006965 A primitive society has three basic needs: food, shelter, and clothing. There are thus three industries in the society—the farming, housing, and garment industries—that produce these commodities. Each of these industries consumes a certain proportion of the total output of each commodity according to the following table.

\[\begin{tabu}{|cc|ccc|} \hline & & \multicolumn{3}{c|}{\textbf{OUTPUT}} \\ \cline{3-5} & & \multicolumn{1}{c|}{\textbf{Farming}} & \multicolumn{1}{c|}{\textbf{Housing}} & \textbf{Garment} \\ & \multicolumn{1}{|c|}{\textbf{Farming}} & \multicolumn{1}{c|}{0.4} & \multicolumn{1}{c|}{0.2} & 0.3 \\ \textbf{CONSUMPTION} & \multicolumn{1}{|c|}{\textbf{Housing}} & \multicolumn{1}{c|}{0.2} & \multicolumn{1}{c|}{0.6} & 0.4 \\ & \multicolumn{1}{|c|}{\textbf{Garment}} & \multicolumn{1}{c|}{0.4} & \multicolumn{1}{c|}{0.2} & 0.3 \\ \hline \end{tabu} \nonumber \]

Find the annual prices that each industry must charge for its income to equal its expenditures.

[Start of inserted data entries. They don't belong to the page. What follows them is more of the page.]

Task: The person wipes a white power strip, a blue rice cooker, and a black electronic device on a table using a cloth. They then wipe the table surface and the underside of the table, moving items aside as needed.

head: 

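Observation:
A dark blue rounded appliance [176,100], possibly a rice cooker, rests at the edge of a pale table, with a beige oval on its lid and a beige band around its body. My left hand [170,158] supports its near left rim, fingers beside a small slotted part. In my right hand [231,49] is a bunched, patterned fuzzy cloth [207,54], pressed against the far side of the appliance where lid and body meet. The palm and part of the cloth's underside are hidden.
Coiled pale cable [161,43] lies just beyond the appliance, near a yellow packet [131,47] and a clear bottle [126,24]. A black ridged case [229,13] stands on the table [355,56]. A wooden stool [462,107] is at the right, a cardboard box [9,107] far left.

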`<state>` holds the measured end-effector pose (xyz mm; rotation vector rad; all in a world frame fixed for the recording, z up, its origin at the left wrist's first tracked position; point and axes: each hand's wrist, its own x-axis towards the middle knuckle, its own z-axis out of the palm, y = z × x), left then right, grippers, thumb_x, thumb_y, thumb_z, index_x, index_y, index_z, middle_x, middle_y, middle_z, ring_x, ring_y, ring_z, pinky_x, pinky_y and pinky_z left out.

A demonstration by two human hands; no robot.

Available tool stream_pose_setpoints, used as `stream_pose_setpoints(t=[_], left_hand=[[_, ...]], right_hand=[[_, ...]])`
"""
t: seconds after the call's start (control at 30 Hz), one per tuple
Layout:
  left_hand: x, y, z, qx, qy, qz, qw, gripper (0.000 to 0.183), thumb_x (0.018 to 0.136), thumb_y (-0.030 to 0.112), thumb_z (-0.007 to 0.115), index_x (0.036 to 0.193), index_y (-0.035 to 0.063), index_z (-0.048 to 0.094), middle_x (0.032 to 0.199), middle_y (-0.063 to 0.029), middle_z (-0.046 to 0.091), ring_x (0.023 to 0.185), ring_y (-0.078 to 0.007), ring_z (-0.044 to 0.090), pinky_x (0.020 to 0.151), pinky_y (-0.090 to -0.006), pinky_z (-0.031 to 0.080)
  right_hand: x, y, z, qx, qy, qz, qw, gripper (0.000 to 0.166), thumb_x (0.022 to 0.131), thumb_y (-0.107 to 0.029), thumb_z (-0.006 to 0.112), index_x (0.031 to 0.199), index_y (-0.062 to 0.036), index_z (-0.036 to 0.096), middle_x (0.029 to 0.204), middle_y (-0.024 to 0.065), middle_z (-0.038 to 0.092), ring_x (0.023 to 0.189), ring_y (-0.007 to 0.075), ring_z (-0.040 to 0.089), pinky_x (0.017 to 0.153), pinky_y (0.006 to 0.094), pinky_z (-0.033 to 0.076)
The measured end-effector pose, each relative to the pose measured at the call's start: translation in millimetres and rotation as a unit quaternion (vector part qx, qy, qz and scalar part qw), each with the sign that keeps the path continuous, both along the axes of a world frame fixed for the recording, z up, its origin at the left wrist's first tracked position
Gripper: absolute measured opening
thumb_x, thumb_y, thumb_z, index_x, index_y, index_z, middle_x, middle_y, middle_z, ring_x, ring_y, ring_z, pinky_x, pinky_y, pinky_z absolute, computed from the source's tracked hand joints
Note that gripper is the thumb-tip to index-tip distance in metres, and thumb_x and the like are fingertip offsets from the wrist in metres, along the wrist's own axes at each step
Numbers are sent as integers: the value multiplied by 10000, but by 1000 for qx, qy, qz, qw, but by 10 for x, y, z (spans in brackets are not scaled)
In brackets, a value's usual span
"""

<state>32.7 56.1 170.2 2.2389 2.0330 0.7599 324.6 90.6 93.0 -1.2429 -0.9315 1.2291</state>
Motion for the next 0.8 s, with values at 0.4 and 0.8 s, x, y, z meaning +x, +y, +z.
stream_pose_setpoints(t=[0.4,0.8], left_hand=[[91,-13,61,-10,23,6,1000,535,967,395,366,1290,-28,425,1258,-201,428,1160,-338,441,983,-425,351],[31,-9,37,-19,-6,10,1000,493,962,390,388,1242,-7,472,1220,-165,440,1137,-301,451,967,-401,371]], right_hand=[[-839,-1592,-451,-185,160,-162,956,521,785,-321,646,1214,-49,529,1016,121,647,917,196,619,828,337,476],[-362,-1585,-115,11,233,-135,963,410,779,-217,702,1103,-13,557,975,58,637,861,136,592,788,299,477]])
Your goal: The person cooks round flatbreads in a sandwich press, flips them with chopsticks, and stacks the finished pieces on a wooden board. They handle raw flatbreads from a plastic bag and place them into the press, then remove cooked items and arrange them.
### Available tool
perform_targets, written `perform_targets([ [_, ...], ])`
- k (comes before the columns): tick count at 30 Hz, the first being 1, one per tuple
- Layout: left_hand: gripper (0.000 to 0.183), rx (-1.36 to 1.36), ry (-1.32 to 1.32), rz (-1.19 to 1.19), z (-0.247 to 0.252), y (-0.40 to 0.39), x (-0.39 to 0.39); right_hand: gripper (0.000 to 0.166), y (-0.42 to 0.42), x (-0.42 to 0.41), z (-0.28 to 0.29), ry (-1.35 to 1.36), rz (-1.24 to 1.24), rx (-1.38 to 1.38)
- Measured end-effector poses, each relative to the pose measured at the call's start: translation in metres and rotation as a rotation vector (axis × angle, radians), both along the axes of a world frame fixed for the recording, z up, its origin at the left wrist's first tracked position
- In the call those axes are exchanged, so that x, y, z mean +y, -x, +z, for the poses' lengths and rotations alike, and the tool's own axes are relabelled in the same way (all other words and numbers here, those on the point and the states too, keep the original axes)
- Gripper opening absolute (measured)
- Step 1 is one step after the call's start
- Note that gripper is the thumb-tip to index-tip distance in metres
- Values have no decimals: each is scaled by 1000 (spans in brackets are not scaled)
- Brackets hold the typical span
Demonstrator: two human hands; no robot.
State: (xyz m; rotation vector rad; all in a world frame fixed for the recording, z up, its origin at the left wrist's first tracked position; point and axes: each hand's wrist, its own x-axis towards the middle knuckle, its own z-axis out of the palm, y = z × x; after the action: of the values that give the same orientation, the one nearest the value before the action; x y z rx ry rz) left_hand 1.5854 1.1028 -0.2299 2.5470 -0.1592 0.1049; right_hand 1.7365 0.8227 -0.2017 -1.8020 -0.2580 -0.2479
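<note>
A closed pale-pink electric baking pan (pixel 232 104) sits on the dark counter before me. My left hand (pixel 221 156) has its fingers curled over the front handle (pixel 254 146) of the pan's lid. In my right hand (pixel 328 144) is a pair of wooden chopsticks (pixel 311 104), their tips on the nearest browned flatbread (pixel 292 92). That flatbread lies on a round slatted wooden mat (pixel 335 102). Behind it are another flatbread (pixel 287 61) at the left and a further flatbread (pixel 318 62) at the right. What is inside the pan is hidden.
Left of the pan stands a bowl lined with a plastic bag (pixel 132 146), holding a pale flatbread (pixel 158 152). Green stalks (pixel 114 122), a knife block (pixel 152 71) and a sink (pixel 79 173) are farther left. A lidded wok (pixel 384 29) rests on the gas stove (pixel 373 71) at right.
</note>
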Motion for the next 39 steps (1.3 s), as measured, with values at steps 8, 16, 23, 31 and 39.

Let $p_{1}$, $p_{2}$, and $p_{3}$ be the prices charged per year by the farming, housing, and garment industries, respectively, for their total output. To see how these prices are determined, consider the farming industry. It receives $p_{1}$ for its production in any year. But it consumes products from all these industries in the following amounts (from row 1 of the table): $40\%$ of the food, $20\%$ of the housing, and $30\%$ of the clothing. Hence, the expenditures of the farming industry are $0.4p_{1} + 0.2p_{2} + 0.3p_{3}$, so

\[0.4p_{1} + 0.2p_{2} + 0.3p_{3} = p_{1} \nonumber \]

A similar analysis of the other two industries leads to the following system of equations.

\[\begin{aligned} 0.4p_{1} + 0.2p_{2} + 0.3p_{3} &= p_{1} \\ 0.2p_{1} + 0.6p_{2} + 0.4p_{3} &= p_{2} \\ 0.4p_{1} + 0.2p_{2} + 0.3p_{3} &= p_{3}\end{aligned} \nonumber \]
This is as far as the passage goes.